Int Exponentiation & Modular Arithmetic
Overview
The calx Int class provides the following exponentiation and modular operations:
pow(base, exp)— Computes the power $a^e$powMod(base, exp, mod)— Computes the modular power $a^e \bmod m$inverseMod(a, m)— Computes the modular inverse $a^{-1} \bmod m$
All of these are built on binary exponentiation (exponentiation by squaring). By scanning the binary representation of the exponent $e$ and combining "squaring" with "multiplication", the power is computed in $O(\log e)$ multiplications.
In calx, operator^ is defined as the exponentiation operator.
In standard C++, ^ denotes bitwise XOR, but
for calx's Int, bitwise XOR is available through bitwiseXor().
For usage details, see Int API Reference — Exponentiation and Int API Reference — Modular Arithmetic.
Binary Exponentiation
Binary exponentiation is the fundamental algorithm for computing powers. The exponent $e$ is expressed in binary, and "squaring" and "multiplication" are repeated for each bit.
Basic Idea
Writing the exponent $e$ in binary as $e = (b_{k-1}\, b_{k-2}\, \cdots\, b_1\, b_0)_2$, the power can be decomposed as:
$$a^e = a^{\sum_{i} b_i \cdot 2^i} = \prod_{b_i = 1} a^{2^i}$$
Since $a^{2^i}$ is obtained by squaring $a$ a total of $i$ times, this requires only $O(\log e)$ multiplications, compared to the naive $O(e)$ approach of multiplying $e$ times.
Left-to-Right Scan
pow() uses a left-to-right (MSB to LSB) scan.

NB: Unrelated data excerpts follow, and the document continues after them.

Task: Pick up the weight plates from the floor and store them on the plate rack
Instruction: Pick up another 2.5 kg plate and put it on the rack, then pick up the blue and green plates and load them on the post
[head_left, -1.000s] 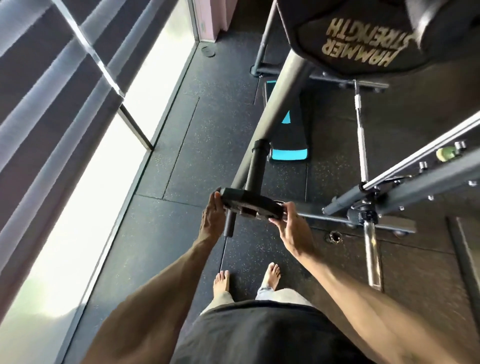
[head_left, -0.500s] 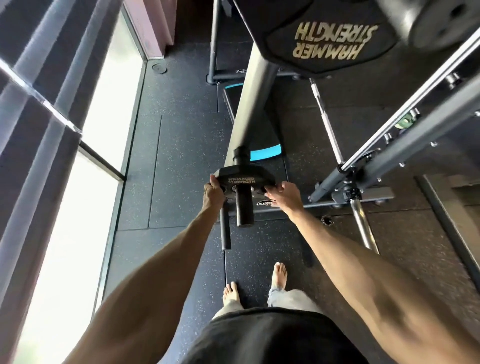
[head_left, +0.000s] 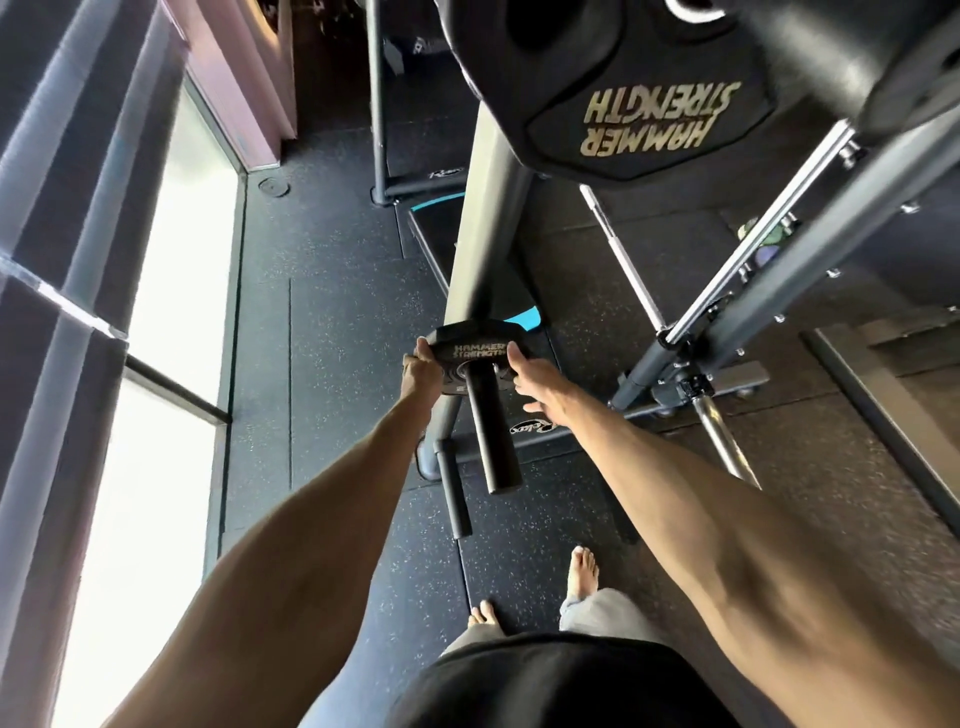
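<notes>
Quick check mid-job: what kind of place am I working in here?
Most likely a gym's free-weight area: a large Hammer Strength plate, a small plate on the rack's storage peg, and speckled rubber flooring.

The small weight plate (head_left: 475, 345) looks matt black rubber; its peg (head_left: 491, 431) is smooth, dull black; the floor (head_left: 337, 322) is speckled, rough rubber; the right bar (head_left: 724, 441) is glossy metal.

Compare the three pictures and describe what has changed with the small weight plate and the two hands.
The small weight plate went onto the black peg and slid along it toward the grey upright. The right hand has loosened: fingers spread, only its thumb at the rim. The left hand still grips the other edge; the large plate above stayed.
</notes>
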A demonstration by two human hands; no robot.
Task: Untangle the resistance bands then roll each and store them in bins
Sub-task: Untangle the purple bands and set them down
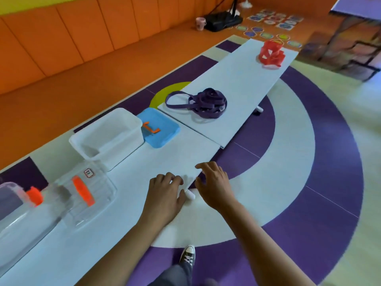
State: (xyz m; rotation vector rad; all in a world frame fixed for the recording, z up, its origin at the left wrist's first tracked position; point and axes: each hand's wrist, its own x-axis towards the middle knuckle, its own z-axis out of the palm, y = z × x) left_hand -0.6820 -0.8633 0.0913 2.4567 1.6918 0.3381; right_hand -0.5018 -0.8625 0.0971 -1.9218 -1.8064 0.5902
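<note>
A low, pale table (127,203) runs from the near left away to the far right over a floor of purple and white arcs, with a second table top (237,96) butted onto its far end. Nearest of all, a dark sneaker (187,255) stands on the purple floor to the right of the table. The left hand (165,195) rests on the table top by its right edge, fingers loosely bent and holding nothing. The right hand (214,182) hangs just past that edge with fingers spread and relaxed, also holding nothing; whether it touches the edge is unclear. A white table foot (190,196) shows between the two hands. On the near left stands a blurred clear bin (88,195) with an orange latch, and another clear bin (12,205) sits at the left border. Farther along are an open white bin (107,137) and, just beyond it, a blue lid (158,131) with an orange handle. None of these lies between the hands and the bands. The purple resistance bands (198,104) lie on the second top, well apart from both hands, as a knotted heap with one long loop trailing left. The red resistance bands (272,54) sit at the far end, a stiff upright tangle. Beyond, by the orange padded wall, stand a pink mug (200,23) and a black stand base (223,21).
</note>
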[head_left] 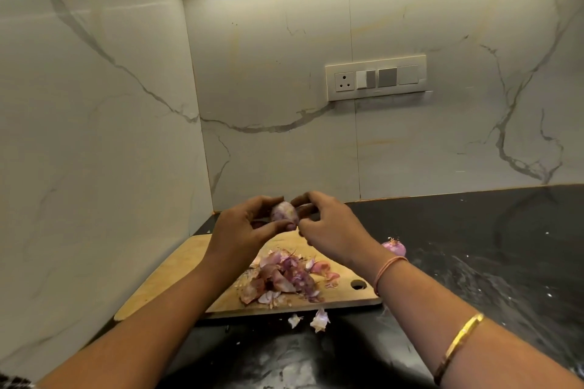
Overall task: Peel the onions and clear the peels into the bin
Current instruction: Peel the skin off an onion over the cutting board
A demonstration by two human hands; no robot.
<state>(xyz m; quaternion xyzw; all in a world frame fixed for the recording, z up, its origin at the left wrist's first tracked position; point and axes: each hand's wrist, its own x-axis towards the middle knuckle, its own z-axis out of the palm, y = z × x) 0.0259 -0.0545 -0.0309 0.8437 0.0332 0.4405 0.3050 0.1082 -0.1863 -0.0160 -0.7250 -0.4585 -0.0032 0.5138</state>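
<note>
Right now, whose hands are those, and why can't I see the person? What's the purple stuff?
No machine here. The camera sits on a person's head and looks down, so you see only their arms. The left hand holds a small onion above a wooden cutting board; the right hand pinches at its skin. The purple stuff is a pile of peels on the board. A few loose peels lie on the dark counter in front, and a second onion sits on the counter by the right wrist.
</note>
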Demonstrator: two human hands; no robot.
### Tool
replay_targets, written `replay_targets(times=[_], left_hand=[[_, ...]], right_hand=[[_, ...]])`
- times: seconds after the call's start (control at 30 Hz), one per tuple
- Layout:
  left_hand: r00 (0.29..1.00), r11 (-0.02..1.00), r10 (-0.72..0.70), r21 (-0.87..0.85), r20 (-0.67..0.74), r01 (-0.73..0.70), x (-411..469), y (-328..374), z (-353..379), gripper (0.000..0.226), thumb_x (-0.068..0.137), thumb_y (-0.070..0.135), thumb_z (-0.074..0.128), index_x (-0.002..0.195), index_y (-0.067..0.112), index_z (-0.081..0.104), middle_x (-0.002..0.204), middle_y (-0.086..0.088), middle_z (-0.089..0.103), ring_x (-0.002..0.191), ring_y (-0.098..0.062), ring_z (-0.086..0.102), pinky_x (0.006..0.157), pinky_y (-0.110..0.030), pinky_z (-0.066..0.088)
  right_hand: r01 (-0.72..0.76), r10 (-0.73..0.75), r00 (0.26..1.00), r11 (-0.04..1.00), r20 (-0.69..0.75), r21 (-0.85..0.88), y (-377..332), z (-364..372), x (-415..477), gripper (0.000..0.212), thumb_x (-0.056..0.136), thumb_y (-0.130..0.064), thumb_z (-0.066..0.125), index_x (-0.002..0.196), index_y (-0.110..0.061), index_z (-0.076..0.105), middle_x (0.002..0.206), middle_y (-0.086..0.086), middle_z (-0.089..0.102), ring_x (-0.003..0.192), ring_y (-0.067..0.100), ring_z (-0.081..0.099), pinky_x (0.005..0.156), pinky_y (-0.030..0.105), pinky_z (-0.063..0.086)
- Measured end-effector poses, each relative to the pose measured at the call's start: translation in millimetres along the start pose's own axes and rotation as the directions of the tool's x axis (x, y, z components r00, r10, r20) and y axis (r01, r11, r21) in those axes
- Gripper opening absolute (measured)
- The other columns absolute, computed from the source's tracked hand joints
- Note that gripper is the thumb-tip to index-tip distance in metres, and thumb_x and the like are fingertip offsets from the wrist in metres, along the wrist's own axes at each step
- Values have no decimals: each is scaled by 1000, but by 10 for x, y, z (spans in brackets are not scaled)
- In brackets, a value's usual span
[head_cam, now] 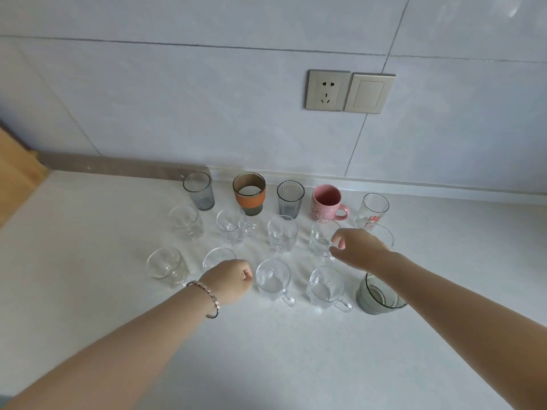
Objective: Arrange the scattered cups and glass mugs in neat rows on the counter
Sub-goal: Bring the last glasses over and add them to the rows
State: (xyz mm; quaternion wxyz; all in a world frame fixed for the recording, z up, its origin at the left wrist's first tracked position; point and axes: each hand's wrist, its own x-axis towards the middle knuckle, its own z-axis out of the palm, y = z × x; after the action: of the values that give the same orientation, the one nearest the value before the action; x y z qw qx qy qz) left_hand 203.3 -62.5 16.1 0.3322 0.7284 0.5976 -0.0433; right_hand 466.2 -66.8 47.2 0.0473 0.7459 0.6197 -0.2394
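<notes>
Head view: on the pale counter (103,232) the cups stand upright in three rows below the tiled wall. Back row, left to right: a smoky ribbed glass (199,190), an orange-banded cup (249,193), a second ribbed glass (290,199), a pink mug (328,202) and a clear glass with red print (372,210). Clear glass mugs (282,235) fill the middle and front rows, with a grey tumbler (377,294) at the front right end. The left hand (229,281), wearing a bracelet (207,297), is curled at a front-row mug (216,257); whether it grips it I cannot tell. The right hand (359,247) pinches, it seems, the handle of a middle-row mug (321,238)
</notes>
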Motion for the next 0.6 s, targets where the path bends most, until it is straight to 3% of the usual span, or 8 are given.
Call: replay_targets(times=[0.1, 0.3, 0.47, 0.6], left_hand=[[993, 999, -43, -18, -112, 42, 54, -128, -363, 15, 87, 18, 45, 75, 22, 53, 92, 1, 63, 89, -19, 59, 80, -29, 46], [973, 993, -113, -5, -202, 114, 240, -565, -889, 14, 88, 18, 43, 87, 20, 57, 109, -3, 66, 100, -23, 61, 88, -33, 48], [975, 995, -76, 49, -207, 88, 585, -954, -1207, 26, 88, 19, 44, 110, 18, 58, 118, -5, 60, 100, -23, 57, 85, -31, 44], [978, 994, -4, 104, -206, 26, 962, -1223, -1495, 44, 88, 21, 48, 131, 19, 43, 136, -5, 44, 119, -25, 51, 92, -33, 42]], right_hand=[[75, -75, 997, 997, -10, -14, -345, -50, 188, 31, 91, -30, 52, 118, -18, 59, 120, 3, 63, 113, 23, 58, 94, 34, 47], [141, -141, 990, 990, -15, 7, -1033, 20, 496, 30, 90, -31, 52, 116, -18, 60, 118, 3, 65, 113, 22, 58, 94, 33, 48], [101, -100, 994, 994, -34, 34, -1534, 103, 801, 36, 90, -30, 53, 124, -19, 56, 128, 5, 58, 118, 23, 55, 97, 33, 45], [24, -14, 996, 994, -87, 109, -1923, 98, 1094, 50, 87, -35, 56, 133, -16, 47, 135, 7, 44, 125, 26, 47, 101, 37, 43]])
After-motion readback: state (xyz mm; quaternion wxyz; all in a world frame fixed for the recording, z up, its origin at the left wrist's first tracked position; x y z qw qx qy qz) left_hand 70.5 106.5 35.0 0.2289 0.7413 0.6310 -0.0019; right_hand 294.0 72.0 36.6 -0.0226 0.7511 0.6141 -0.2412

The algorithm proceeds as follows:
- Initialize $r \leftarrow 1$
- Scan the bits of $e$ from the most significant to the least significant
- For each bit: $r \leftarrow r^2$ (squaring)
- If the bit is 1: $r \leftarrow r \times a$ (multiply by the base)
Worked Example: $2^{10}$
Since $10 = (1010)_2$, we scan 4 bits from the MSB:
| Step | Bit | Operation | Value of $r$ |
|---|---|---|---|
| 1 | 1 | $r = 1^2 \times 2$ | $2$ |
| 2 | 0 | $r = 2^2$ | $4$ |
| 3 | 1 | $r = 4^2 \times 2$ | $32$ |
| 4 | 0 | $r = 32^2$ | $1024$ |
Result: $2^{10} = 1024$. The maximum number of multiplications is $2 \lfloor \log_2 e \rfloor$.
Complexity
Complexity: $O(\log e \cdot M(n))$
Here $e$ is the exponent and $M(n)$ is the cost of $n$-word multiplication. Note that intermediate results grow rapidly during exponentiation. The number of digits in $a^e$ is approximately $e \times \log_{10}(a)$; for example, with $a = 10^{100}$ (100 digits) and $e = 1000$, the result has about 100,000 digits. As the intermediate value grows at each step, the multiplication cost becomes heavier in the later steps.
Modular Exponentiation (powMod)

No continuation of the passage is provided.